The global recession appears to be moving in phases, and with the markets now dealing with phase two of the crisis in Europe, we can start to anticipate the transition to phase three, where we believe that China, the commodity bloc economies and emerging markets will all be exposed. At the same time, we see a first in and first out type of situation, with the US economy the first to emerge from the global recession which should translate into a more upbeat outlook on low valuation US equities and the US Dollar as well, on a narrowing of yield differentials back in favor of the Greenback as the Fed begins to signal a reversal of ultra accommodative monetary policy.
Relative performance versus the USD on Friday (as of 10:00GMT)
EUR/USD: The market has finally taken out the key October lows at 1.3145 to confirm a lower top by 1.3550 and open the next downside extension towards the 2011 lows from January at 1.2870. Daily studies are however looking a little stretched and at this point we could see some corrective action before the market resumes its downward trajectory. Look for any rallies to be well capped in the 1.3300 area from where the next lower top will be sought out.
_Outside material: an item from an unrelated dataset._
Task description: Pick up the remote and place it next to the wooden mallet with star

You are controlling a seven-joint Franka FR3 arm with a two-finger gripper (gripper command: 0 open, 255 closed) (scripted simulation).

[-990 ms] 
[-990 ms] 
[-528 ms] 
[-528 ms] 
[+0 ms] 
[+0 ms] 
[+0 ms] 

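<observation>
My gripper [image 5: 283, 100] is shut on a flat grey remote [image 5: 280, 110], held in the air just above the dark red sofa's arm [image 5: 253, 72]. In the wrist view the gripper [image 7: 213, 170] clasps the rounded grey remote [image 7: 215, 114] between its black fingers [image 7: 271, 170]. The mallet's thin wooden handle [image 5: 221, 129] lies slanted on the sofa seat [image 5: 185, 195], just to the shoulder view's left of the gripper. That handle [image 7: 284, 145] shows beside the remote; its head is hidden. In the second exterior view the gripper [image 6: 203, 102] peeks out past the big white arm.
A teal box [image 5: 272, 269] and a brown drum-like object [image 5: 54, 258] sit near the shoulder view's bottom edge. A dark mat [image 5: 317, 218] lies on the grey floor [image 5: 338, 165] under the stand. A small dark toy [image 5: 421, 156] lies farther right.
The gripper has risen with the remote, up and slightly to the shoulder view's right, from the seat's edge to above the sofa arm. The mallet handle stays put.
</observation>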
USD/JPY:The market has managed to successfully hold above the bottom of the daily Ichimoku cloud to further strengthen our constructive outlook and we look for the formation of a inter-day higher low by 76.55 ahead of the next major upside extension back towards and eventually through the recent multi-day highs by 79.55. Ultimately, only a close back below the bottom of the Ichimoku cloud would negate outlook and give reason for pause, while a daily close back above 78.30 accelerates.
GBP/USD: Rallies have been very well capped ahead of 1.5800 and it looks as though a lower top has now been carved out by 1.5780 ahead of the next major downside extension back towards the October lows at 1.5270. Key support comes in by 1.5400 and a daily close below this level will be required to confirm bias and accelerate declines. Ultimately, only back above 1.5780 would negate bearish outlook and give reason for pause.
USD/CHF: The recent break above the critical October highs at 0.9315 is significant and now opens the door for the next major upside extension over the coming weeks back towards parity. A confirmed higher low is now in place by 0.9065 following the recent break over 0.9330, and next key resistance comes in by 0.9785. Ultimately, only back under 0.9065 would delay constructive outlook.